Tuesday, 26 October 2010

Radium (2010)

Director: Daniel Fallik
Stars: Leah Kamhazi, Raz Lissitzky, Daniel Botzer and Tomer Ze'ev
This film was an official selection at the 6th annual International Horror & Sci-Fi Film Festival in Tempe in 2010. Here's an index to my reviews of 2010 films.

This Israeli science fiction short, shot in Hebrew, could have been a fascinating piece of cinema. It's set in Tel Aviv, fifteen years after the end of a nuclear war that turned it from Israel's second largest city to a radioactive shanty town quarantined from the rest of the country. Instead of the criminals dumped into New York City by Americans in Escape from New York and those walled off by the French in District 13, here it's those who have become exposed to too much radiation who get a one way ticket into Tel Aviv at the behest of the Israeli government. What writer/director Daniel Fallik attempted to show is a parallel between this city surrounded by an invisible enemy and bounded by walls we don't see; and the state of Israel, which has something of the same situation. Yet Israel, under constant threat of terrorism, carries on regardless. People work and play and get on with their lives as that's what people do, and so that's what happens in toxic Tel Aviv as well.

Into this background comes an old human story. Layla is a new girl in town, dumped like the rest because she's become too exposed to radiation. She quickly hooks up with Raziel, a tough and streetwise local, but promptly starts looking for Varon, her former boyfriend who was sent here two years earlier. Initially this all unfolds well: capably shot by Livnat Gilboa, capably acted by Leah Kamhazi and Raz Lissitzky, and, less overtly, capably designed by Elad Orenstein. He built or enhanced landscapes with garbage, locations like the marketplace constructed from scratch. For a while we get the normalcy with daily life carrying on regardless, even down to a bar fully stocked with alcohol and a live band. The threat is everywhere but routine, like the radiation percentages on the food labels or the enticement on cigarette packets: 'You already have cancer. Why not smoke?' Yet this only lasts so long and that's a problem.

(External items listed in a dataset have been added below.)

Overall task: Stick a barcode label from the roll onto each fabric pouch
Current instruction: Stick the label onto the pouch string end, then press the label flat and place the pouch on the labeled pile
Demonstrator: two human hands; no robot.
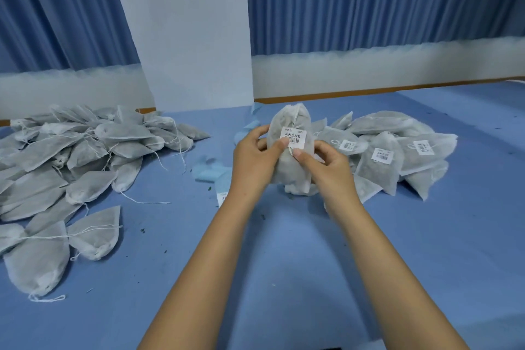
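Note:
A grey-white fabric pouch [289, 122] stands upright above the middle of the blue table, held between both hands. A white barcode label [293, 137] sits on its front face. My left hand [252, 159] grips the pouch's left side, thumb at the label's lower left edge. My right hand [326, 167] grips the right side, thumb just under the label. A strip of labels on blue backing [221, 193] lies on the table beneath my left wrist, partly hidden.
A large heap of unlabelled pouches [71, 156] with loose strings covers the left of the table. A pile of labelled pouches [397, 150] lies at the right. Scraps of blue backing paper [207, 170] lie in the middle. A white pillar [193, 37] stands behind.

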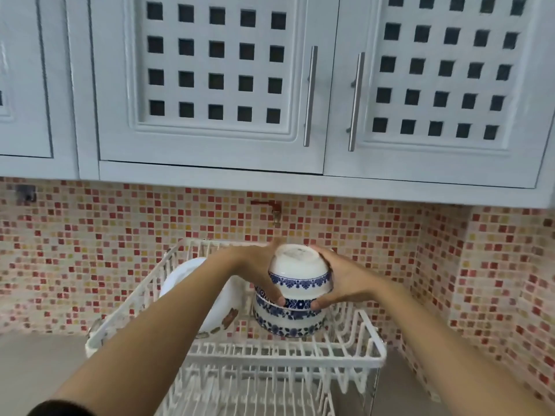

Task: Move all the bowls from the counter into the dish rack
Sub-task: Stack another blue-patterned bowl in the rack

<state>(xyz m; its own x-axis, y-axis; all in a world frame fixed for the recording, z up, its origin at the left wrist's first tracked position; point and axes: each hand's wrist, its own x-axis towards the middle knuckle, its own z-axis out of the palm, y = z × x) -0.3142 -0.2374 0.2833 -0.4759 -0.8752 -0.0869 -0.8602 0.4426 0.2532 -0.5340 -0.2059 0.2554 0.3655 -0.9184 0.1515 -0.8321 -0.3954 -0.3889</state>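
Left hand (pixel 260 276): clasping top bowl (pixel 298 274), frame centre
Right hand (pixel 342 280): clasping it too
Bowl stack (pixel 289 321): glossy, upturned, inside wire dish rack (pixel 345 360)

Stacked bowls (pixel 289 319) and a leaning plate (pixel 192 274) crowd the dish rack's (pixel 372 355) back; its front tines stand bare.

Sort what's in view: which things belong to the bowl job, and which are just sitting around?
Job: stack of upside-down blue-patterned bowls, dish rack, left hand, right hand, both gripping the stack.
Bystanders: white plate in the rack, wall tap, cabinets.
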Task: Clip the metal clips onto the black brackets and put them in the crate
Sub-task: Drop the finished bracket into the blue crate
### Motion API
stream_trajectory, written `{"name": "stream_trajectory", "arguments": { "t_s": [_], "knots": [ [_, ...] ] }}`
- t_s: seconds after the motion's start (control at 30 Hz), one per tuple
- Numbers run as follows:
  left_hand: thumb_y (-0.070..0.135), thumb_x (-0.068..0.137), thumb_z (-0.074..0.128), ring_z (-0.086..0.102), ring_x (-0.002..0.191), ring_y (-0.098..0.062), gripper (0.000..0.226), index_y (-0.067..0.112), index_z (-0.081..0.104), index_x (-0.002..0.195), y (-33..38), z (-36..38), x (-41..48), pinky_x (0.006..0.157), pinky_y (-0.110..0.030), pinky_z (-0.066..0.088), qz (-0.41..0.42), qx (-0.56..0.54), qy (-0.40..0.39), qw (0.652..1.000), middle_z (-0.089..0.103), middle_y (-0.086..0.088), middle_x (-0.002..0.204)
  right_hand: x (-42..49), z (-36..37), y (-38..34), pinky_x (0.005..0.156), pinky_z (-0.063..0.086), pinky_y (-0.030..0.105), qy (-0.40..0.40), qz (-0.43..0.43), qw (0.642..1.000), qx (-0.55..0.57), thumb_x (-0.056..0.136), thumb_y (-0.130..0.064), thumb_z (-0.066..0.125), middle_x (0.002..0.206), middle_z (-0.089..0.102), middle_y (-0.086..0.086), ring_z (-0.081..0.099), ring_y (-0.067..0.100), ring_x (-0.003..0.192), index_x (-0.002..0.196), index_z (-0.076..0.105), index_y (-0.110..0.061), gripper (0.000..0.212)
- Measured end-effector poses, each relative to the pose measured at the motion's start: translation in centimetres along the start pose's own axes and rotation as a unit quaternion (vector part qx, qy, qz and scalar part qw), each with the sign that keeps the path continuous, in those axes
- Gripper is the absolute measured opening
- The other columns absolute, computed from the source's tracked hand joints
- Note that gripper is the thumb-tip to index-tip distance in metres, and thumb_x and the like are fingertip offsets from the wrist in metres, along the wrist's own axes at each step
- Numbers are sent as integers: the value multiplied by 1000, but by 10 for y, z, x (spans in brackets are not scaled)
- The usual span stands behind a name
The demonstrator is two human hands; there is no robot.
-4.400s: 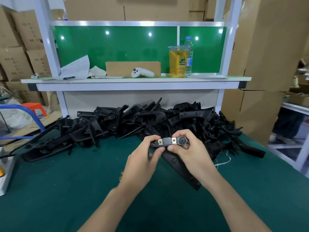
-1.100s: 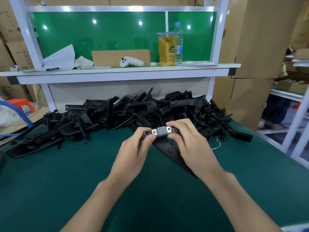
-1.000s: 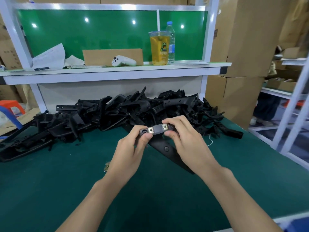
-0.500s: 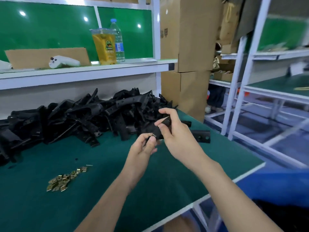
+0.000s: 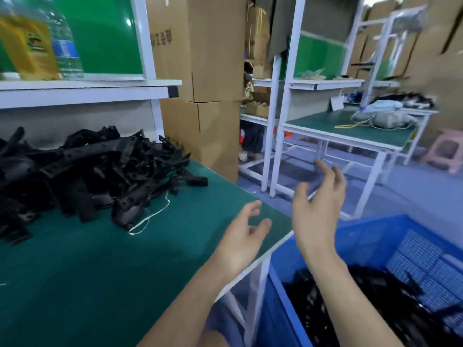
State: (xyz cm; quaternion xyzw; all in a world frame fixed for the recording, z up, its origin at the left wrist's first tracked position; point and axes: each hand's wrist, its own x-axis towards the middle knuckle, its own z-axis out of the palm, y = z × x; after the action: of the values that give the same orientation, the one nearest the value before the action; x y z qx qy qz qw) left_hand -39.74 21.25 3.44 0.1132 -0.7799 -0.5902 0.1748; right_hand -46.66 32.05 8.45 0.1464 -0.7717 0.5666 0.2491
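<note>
My right hand (image 5: 317, 209) is raised past the table's right corner, above the blue crate (image 5: 360, 236), fingers spread and holding nothing. My left hand (image 5: 244, 236) hovers over the table's right edge, fingers apart and empty. Several black brackets (image 5: 370, 304) lie inside the crate at the lower right. A large pile of black brackets (image 5: 82, 171) sits on the green table (image 5: 87, 271) at the left. No metal clips are in view.
A white loop of cord (image 5: 150, 216) lies by the pile. A yellow drink cup (image 5: 27, 43) and a water bottle (image 5: 65, 46) stand on the shelf above. Cardboard boxes (image 5: 200, 83) and another green bench (image 5: 350, 128) stand to the right.
My view has swung right to the blue crate. Both hands held a clipped bracket over the table before; now both are open and empty, the right one over the crate.
</note>
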Motion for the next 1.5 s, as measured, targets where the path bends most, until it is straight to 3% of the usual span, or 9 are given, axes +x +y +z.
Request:
{"name": "stream_trajectory", "arguments": {
  "t_s": [0.1,0.23,0.37,0.47,0.6,0.87,1.17,1.3,1.5],
  "knots": [
    [21,101,57,62,96,4,35,46,46,122,-14,-55,-22,81,-10,46,47,35,98,993,53,21,128,-32,43,-24,109,38,48,-90,-57,994,24,101,-16,46,159,21,-1,19,19,147,143,41,-27,44],
    [19,98,61,50,108,5,40,36,48,132,-41,-157,-75,93,-18,38,52,238,256,936,52,17,122,-90,118,-66,115,27,31,-255,-122,957,60,102,-23,42,154,19,-16,17,7,142,143,37,-35,43],
    [39,93,63,45,132,-23,54,21,49,142,-69,-253,-155,110,-43,38,-80,477,361,797,51,1,141,-151,185,-103,117,29,36,-379,-146,911,63,101,-20,43,156,27,-1,25,14,141,146,40,-27,45],
    [71,90,43,18,151,-36,83,24,25,157,-86,-298,-203,122,-53,13,-276,540,340,718,27,-12,162,-192,222,-120,119,25,38,-448,-163,878,37,102,-21,44,159,24,2,19,18,146,149,36,-26,47],
    [87,81,22,4,155,-26,95,34,8,159,-103,-332,-223,125,-47,5,-334,462,303,763,7,-3,168,-234,258,-132,122,21,38,-493,-172,853,11,104,-25,44,161,24,4,14,20,150,152,32,-20,50],
    [66,94,46,27,144,-10,47,49,51,138,-114,-360,-198,116,-25,20,-183,472,251,825,38,13,155,-260,312,-146,122,17,45,-460,-273,842,-61,103,-28,44,156,31,5,22,21,147,152,30,-22,52],
    [66,91,33,41,108,3,39,44,59,112,-123,-371,-190,97,-19,30,-111,480,264,829,49,28,116,-242,370,-155,123,17,49,-382,-249,881,-126,102,-27,50,156,35,12,29,29,146,152,34,-19,54],
    [57,96,42,43,101,3,26,42,56,111,-123,-370,-191,94,-19,32,-82,481,288,824,53,26,108,-232,388,-154,112,32,45,-349,-236,896,-138,101,-26,54,136,56,8,42,30,133,151,37,-18,53],
    [50,96,52,46,101,6,9,44,56,102,-123,-371,-192,85,-12,37,-87,434,314,840,57,34,96,-225,394,-150,100,31,42,-331,-196,909,-159,99,-27,55,116,67,4,49,29,118,142,51,-19,44]
  ]
}}
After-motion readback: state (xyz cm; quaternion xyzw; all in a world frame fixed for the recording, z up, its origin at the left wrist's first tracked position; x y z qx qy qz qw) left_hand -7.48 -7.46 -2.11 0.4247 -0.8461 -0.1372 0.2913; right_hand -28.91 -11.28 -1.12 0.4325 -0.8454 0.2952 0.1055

Radiation is as invisible as the best terrorists, but it's far less focused and discriminatory in its attack. We expect terrorists to go unseen until they're either stopped or whatever event they're planning succeeds, but radiation acts on everyone all the time. We can't help but wonder why everyone in this film looks so healthy. Eventually we catch up with Varon, who has some severe radiation burns on his face, but he's a rarity because the outcome of radiation poisoning here is being forced to live in Tel Aviv, rather than necrosis, hair loss and vomiting. Apparently nobody ever gets worse. There are mental changes, Varon not being quite the man Layla remembers in some ways, but while these initially have promise they end up wasted in a bizarre battle scene that plays out like a Monty Python sketch. Other incidents come out of nowhere, like a sex scene and a beheading, and they all make the film seem like a work in subtlety that was given up on.